I've personally never seen the "Flash sucks" arguement from anyone on Slashdot, but you make a valid point as to why anyone would say that. Guess it's like Photoshop vs. The Gimp, in a way...

What I hate about Flash (1)

Elpacoloco (69306) | more than 10 years ago | (#8821679)

Surfing...reading news website.

Suddenly, the sound of squeeling tires fills my ears? Oh no, has some lunatic gone flying down my street? It sounds like it's coming straight for me!

No, turns out it was just a flash ad.

I was not expecting sound at this time!

(Thankfully, I've installed flash-click-to-view. If you want my attention, you'll need my permission.)

Re:What I hate about Flash (1)

fiannaFailMan (702447) | more than 10 years ago | (#8821869)

Did you read my journal entry at all? Uninvited sound is an abuse of the technology, not the fault of the technology itself. Java can be abused in just the same manner.

I agree, it is a social problem. (1)

Elpacoloco (69306) | more than 10 years ago | (#8822100)

They're abusing the fact that flash loads basically automatically.

Another thing I hate is people who use flash for navagation.

USE LINKS YOU BRAINLESS CHIMPS!!!!!

That is all.

why i hate flash (1)

gargan (4764) | more than 10 years ago | (#8822274)

i dont actually hate flash. im not a programmer, im not a web developer, im just a guy who is aware of how these things work but cant do it.

from a user perspective flash can be great or it can suck. in firefox it's fine, because i can install flash click to play and adblock, and still use the flash i want. same goes for javascript. can block what you dont want and allow what you do.

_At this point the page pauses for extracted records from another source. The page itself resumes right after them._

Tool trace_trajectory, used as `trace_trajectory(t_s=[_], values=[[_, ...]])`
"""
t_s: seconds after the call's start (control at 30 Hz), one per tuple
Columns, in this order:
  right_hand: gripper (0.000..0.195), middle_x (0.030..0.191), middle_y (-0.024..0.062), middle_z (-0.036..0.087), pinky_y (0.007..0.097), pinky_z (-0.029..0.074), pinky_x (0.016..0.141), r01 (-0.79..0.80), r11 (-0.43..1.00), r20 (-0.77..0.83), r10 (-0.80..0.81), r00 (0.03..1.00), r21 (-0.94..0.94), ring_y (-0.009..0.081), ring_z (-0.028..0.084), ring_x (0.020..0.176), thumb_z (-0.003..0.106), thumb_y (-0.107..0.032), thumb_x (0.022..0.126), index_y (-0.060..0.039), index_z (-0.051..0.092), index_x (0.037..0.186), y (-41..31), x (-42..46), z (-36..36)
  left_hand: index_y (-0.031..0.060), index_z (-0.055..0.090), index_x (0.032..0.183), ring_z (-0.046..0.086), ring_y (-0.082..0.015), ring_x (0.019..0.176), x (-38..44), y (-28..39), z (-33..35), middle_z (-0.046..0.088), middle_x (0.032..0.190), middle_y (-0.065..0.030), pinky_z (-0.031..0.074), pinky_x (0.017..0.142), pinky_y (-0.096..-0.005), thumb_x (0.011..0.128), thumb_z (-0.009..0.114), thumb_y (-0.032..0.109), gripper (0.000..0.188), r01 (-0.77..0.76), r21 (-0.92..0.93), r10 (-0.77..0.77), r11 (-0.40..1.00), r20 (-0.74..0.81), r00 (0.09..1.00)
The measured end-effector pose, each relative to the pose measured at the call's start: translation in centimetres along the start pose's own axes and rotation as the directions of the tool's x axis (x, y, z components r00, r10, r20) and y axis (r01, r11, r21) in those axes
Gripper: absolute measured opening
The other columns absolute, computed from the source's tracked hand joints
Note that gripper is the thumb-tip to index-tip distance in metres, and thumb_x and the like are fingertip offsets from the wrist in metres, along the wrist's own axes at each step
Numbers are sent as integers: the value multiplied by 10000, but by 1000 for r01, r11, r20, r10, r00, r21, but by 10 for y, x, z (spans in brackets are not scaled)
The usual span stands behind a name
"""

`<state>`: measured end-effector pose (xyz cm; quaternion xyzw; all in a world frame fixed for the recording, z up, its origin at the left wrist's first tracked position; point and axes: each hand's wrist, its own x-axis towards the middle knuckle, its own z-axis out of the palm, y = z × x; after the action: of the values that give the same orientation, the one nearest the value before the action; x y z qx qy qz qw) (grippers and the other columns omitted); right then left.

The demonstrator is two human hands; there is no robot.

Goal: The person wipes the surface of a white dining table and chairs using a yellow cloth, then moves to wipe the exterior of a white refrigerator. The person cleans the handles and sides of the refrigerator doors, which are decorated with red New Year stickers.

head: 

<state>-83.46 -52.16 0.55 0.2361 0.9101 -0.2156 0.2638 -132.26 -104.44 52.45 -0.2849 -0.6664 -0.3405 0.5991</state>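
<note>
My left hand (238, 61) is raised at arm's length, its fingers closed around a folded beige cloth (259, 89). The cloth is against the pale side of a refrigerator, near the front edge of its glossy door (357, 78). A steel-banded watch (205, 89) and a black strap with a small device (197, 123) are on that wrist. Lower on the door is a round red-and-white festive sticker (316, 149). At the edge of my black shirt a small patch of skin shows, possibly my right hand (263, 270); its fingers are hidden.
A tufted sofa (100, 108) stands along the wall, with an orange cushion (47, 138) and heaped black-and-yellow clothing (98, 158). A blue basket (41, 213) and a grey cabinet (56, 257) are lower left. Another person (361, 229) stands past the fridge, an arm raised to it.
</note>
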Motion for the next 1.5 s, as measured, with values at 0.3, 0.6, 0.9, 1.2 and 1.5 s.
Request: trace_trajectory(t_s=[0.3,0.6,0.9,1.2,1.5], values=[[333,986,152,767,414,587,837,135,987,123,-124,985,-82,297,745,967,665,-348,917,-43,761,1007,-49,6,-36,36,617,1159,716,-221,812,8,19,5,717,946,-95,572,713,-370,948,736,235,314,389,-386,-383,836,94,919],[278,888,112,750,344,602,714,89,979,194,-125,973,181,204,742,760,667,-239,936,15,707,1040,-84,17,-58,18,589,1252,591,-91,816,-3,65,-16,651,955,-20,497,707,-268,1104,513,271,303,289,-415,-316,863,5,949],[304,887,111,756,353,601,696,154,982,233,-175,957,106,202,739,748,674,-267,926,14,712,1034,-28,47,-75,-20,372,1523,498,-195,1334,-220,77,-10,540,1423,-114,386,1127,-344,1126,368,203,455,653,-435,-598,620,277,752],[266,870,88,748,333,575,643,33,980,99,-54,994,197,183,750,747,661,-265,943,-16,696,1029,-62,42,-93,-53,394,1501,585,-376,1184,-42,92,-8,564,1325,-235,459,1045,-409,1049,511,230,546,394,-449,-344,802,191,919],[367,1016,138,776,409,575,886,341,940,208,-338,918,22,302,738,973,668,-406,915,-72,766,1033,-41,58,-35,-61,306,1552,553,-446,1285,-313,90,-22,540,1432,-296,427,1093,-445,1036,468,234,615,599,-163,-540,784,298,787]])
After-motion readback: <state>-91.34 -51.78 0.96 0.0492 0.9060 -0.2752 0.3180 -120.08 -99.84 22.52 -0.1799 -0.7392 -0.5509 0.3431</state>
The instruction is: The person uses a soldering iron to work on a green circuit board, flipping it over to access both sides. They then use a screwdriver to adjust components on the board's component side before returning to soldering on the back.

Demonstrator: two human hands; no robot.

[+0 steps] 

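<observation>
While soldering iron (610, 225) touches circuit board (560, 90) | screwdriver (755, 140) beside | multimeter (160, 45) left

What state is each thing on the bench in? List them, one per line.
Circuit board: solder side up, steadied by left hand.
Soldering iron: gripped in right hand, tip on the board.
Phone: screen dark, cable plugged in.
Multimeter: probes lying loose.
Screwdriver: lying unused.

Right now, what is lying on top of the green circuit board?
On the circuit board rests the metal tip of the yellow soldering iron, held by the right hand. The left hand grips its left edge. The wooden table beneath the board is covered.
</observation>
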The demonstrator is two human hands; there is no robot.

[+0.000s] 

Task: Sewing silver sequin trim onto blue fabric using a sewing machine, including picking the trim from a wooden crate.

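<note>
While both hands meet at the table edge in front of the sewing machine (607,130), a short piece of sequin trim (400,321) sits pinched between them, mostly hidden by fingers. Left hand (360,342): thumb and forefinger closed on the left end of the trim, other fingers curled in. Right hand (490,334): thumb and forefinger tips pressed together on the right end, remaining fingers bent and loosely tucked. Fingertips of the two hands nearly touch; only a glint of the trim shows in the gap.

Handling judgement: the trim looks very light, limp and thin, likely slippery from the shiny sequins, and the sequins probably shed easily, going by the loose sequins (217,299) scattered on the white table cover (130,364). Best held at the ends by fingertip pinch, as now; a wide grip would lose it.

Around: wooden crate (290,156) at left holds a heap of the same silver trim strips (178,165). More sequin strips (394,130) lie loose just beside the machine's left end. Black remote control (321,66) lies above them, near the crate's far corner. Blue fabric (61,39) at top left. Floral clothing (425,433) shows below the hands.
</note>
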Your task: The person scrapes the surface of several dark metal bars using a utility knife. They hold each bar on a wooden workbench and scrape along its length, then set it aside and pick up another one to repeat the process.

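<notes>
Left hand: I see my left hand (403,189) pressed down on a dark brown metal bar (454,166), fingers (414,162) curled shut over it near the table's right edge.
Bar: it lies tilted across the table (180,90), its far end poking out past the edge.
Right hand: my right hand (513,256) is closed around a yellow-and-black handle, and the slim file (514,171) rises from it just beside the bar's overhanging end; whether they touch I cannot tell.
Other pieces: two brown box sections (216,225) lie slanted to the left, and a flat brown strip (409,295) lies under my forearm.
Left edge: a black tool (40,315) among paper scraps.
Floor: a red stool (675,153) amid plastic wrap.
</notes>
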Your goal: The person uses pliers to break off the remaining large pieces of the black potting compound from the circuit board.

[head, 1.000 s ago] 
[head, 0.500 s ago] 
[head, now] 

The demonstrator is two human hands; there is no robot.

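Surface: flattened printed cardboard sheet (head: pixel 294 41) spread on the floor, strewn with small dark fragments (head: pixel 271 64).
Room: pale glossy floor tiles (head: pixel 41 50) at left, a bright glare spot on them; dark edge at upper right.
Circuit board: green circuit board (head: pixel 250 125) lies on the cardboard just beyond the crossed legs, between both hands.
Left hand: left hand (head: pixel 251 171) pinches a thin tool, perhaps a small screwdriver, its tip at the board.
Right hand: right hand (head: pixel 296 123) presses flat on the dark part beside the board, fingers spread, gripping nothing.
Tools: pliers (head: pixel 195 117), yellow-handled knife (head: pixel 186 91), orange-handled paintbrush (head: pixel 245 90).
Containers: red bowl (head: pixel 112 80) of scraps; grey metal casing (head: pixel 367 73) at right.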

but this isnt a discussion of how great firefox is. the point is that they are both abused in conjunction i.e., popup flash windows! i even get these at penny arcade for final fantasy games. i like final fantasy and i like penny arcade, but the fact that some webmonkey thought it would be a good idea to bombard me with it in an intrusive way pisses me off.

however the points you make about database retrieval and interactivity are valid. there's also good use of javascript and dhtml. point is, technology is good or evil as always, and it kind of ruins the tone of your post to take the worst example of the bunch and base your argument on that.

nice sig, btw.

Ok, I'm biting here... (1)

Chordonblue (585047) | more than 10 years ago | (#8879264)

Look, as 'Joe Consumer' I really don't have a problem with Flash other than the occasional loud 'smack-you-in-the-back-of-the-head' kind of ads.

My issue probably has more to do with plug-ins in general than Flash in specific.

Question: Is it possible to surf the Internet today without Flash?

Answer: Yes, but it sucks if you're a teenage girl.

I'm the admin of a small private girls school. I once had what I thought was a brilliant plan of putting all of the dorm access through terminal services. It worked great until a few girls surfed to favorite band sites (with lots of active Flash animation), gaming sites, and the like.

And it wasn't just Flash either. It was Shockwave and Java too. I could have up to 40 students plugging away at the same time on one powerful server but it would only take ONE girl on some Shockwave-based game to totally nail one of the processor's usage up to 100%.

MS's 'fix' consisted of blocking the offending site. Well hell, I could do THAT all day (gotta catch 'em all!) I asked if there was a way to set priority levels for plug-ins (no). In short, my plan failed, and it was a total shame too. I don't directly blame Flash for it, but it does annoy me when you see some Tetris clone eating 98% CPU time of a 2.2 GHz Athlon 64.